Professor Magbaily Fyle, Ohio State:
I applaud Edward Kissi's considered comment on the Obasanjo statement. The most important point there, in my impression, is that those in the humanities and social sciences do not spend as much capital on demonstrating the connection between their disciplines and the whole issue of development. I guess for the sciences and computer stuff, it is more obvious. The relevance has to do with the nurturing of the minds of those who will become leaders in society. One of the great problems in Africa today is that no matter whether you have electoral democracy or not, your pool for candidates is the same - the deluded African middle class who all think basically in the same way. So no matter how successful your election is, you get the same mindset and the same policies running your countries. The education they received taught them to believe that there is nothing in African systems worthy of value, of progress, of decent education.

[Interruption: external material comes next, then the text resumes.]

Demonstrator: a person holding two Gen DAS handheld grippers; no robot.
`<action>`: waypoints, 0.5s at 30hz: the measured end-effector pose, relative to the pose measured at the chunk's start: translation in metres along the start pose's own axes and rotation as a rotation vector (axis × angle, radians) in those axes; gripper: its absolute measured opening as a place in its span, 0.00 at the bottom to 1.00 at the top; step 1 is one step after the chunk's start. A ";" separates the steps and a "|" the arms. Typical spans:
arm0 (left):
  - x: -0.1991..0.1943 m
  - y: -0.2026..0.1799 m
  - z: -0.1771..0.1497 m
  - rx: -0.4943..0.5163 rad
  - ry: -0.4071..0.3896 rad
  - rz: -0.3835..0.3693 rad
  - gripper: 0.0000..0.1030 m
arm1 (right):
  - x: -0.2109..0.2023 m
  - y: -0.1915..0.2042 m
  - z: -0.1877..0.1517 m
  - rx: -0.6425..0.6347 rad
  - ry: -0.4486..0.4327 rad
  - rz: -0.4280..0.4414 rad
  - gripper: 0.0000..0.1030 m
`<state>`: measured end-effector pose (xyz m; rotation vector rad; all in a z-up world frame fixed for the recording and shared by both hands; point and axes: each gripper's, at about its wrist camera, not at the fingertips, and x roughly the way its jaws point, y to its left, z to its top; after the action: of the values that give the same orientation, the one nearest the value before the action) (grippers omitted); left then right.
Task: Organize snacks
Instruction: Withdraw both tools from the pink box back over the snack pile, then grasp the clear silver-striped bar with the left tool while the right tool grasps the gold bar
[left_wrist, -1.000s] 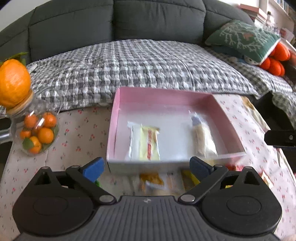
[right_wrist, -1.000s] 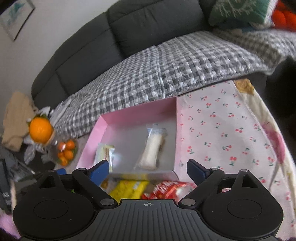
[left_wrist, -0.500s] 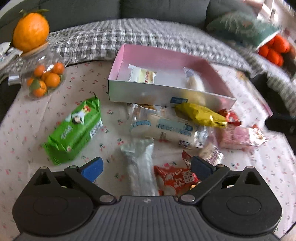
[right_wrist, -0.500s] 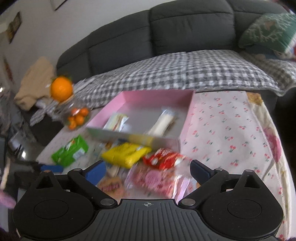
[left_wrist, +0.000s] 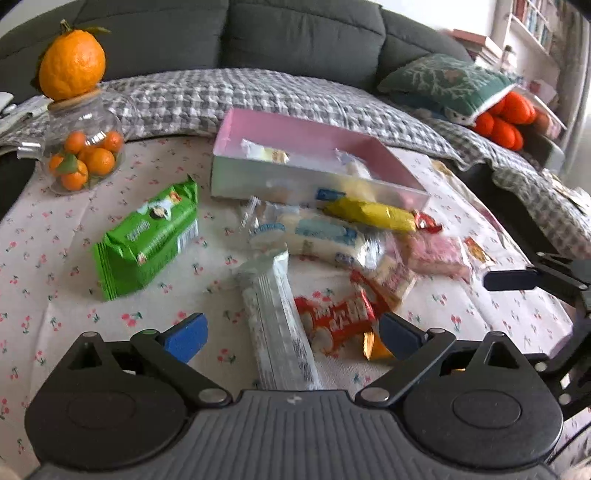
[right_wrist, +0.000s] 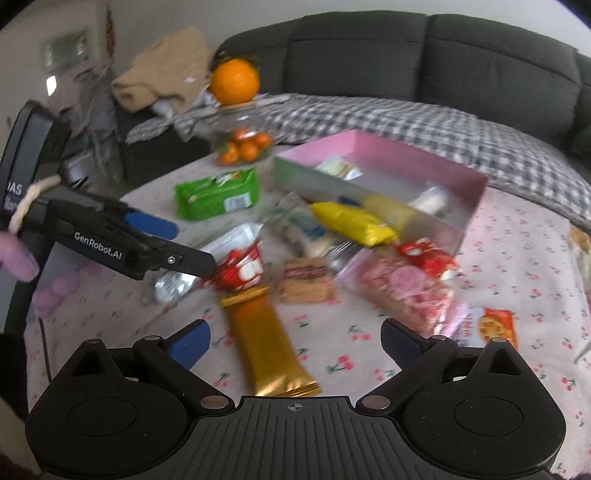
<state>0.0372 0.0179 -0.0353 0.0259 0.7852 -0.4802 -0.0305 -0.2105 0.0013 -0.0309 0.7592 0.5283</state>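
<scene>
A pink box with two wrapped snacks inside stands on the cherry-print cloth. Loose snacks lie in front of it: a green pack, a yellow pack, a silver bar, a red pack, a pink bag and a gold bar. My left gripper is open, with the silver bar between its fingers. My right gripper is open over the gold bar.
A glass jar of small oranges with a large orange on its lid stands at the table's back left. A sofa with a checked blanket runs behind the table. An orange cracker pack lies at the right.
Both grippers have pulled back from the pink box and tilted down, so the loose snacks in front of it have come into view. Both stay open.
</scene>
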 end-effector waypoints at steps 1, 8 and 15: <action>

Our task therefore should be how we could alter that mindset. I think the answer lies in education. But it does not really rest solely in doing classics and history. Our concern should be really what is taught in those disciplines. Curricula which teach how good the western countries have been to us would be way off the mark. Similarly would be disciplines which teach little about the local history and studies, or teach them in a way to make Africans feel inferior, which has been one of the hallmarks of the education most of the middle class in Africa have hitherto received. Thus they too deride their own cultures.
The implication of this is that such functionnaries cannot feel proud about their own indigenous backgrounds, only about the degree of western values they espouse. They cannot therefore function well in defending, demanding, negotiating with western elements over their countries' futures because of that innate sense of inferiority. This the education should try to change. So history, sociology, cultural studies, drama, music of Africa are all extremely important to our progress. The curriculum in this regard should be examined closely to make it sound like the students are going through a positive, enlightening experience, and not merely learning about something inferior.
I wish I had tome to elaborate on this some more right now, but I thought I needed to give my two pence worth.